Write out each line of the listing as it stands, without the images.

■ Dataset content

· · · · · · ·

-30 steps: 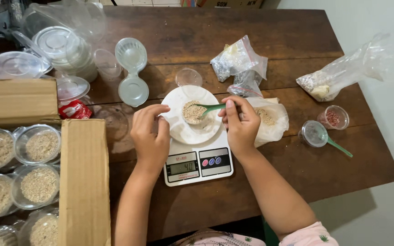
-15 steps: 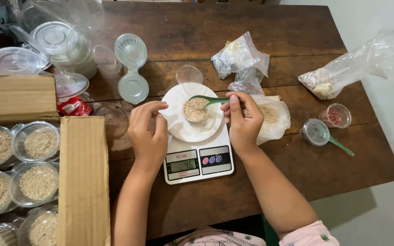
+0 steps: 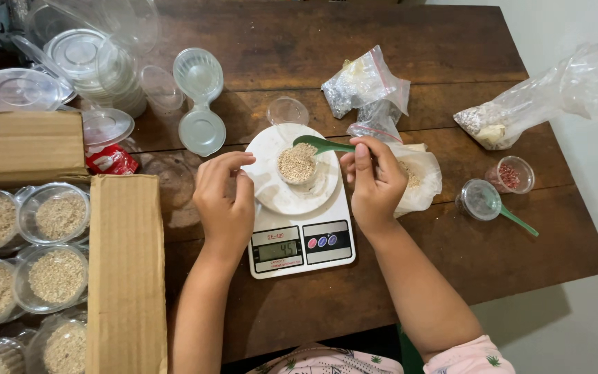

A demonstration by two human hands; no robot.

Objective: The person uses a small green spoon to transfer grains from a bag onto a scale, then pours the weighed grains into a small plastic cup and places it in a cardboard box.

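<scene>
I see the right hand [image 3: 376,181] with fingers pinched shut on a green spoon [image 3: 321,145], its bowl over the small cup of grain [image 3: 297,163]. The cup sits on a white plate [image 3: 278,197] atop the digital scale [image 3: 302,242], mid-worktop [image 3: 451,263]. The left hand [image 3: 224,201] rests at the plate's left edge, fingers curled; whether they grip the plate I cannot tell. Filled cups [image 3: 53,215] lie in a cardboard box [image 3: 124,277] at left.
</scene>
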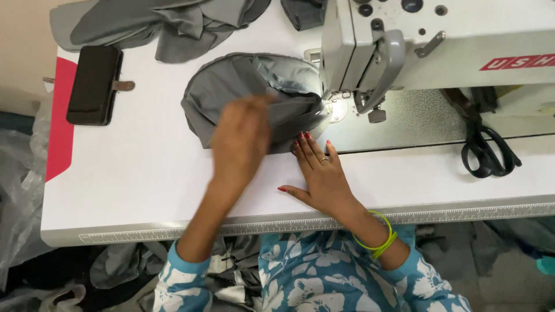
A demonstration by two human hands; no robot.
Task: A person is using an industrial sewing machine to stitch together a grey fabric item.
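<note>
While a white sewing machine [439, 46] stands at the far right of a white desk [144, 173], a person seen from above works a piece of grey fabric [243, 92] under its needle area [338, 110]. The fabric lies bunched in a rounded heap just left of the machine head, its right edge tucked under the presser foot, where a small lamp lights it.

The left hand [240, 141] rests on top of the fabric, blurred by motion, fingers spread fairly wide and flat rather than gripping; it seems to be smoothing or steering the cloth toward the needle. The right hand [321, 173] lies flat on the desk with fingers spread, its fingertips touching the near edge of the fabric, probably pinning it so the seam feeds straight (nothing is pinched between the fingers). A thin green bangle [378, 237] circles that wrist.

More grey cloth [156, 23] is piled at the far edge, within reach. A dark oblong case [92, 84] sits at the left, well apart. Black scissors [488, 150] lie to the right of the needle, near the working hand.
</note>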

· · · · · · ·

■ Your solution
-30 steps: 
-15 steps: 
+0 steps: 

A demonstration by two human hands; no robot.

Objective: The person uses a small green spoon to transfer grains from a bag onto a scale, then pours the weighed grains into a small plastic cup and places it in a cardboard box.

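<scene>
I see the right hand [image 3: 376,181] with fingers pinched shut on a green spoon [image 3: 321,145], its bowl over the small cup of grain [image 3: 297,163]. The cup sits on a white plate [image 3: 278,197] atop the digital scale [image 3: 302,242], mid-worktop [image 3: 451,263]. The left hand [image 3: 224,201] rests at the plate's left edge, fingers curled; whether they grip the plate I cannot tell. Filled cups [image 3: 53,215] lie in a cardboard box [image 3: 124,277] at left.
</scene>
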A demonstration by two human hands; no robot.
Task: A person is using an industrial sewing machine to stitch together a grey fabric item.
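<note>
While a white sewing machine [439, 46] stands at the far right of a white desk [144, 173], a person seen from above works a piece of grey fabric [243, 92] under its needle area [338, 110]. The fabric lies bunched in a rounded heap just left of the machine head, its right edge tucked under the presser foot, where a small lamp lights it.

The left hand [240, 141] rests on top of the fabric, blurred by motion, fingers spread fairly wide and flat rather than gripping; it seems to be smoothing or steering the cloth toward the needle. The right hand [321, 173] lies flat on the desk with fingers spread, its fingertips touching the near edge of the fabric, probably pinning it so the seam feeds straight (nothing is pinched between the fingers). A thin green bangle [378, 237] circles that wrist.

More grey cloth [156, 23] is piled at the far edge, within reach. A dark oblong case [92, 84] sits at the left, well apart. Black scissors [488, 150] lie to the right of the needle, near the working hand.
</note>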

Nothing remains to be answered in this exercise.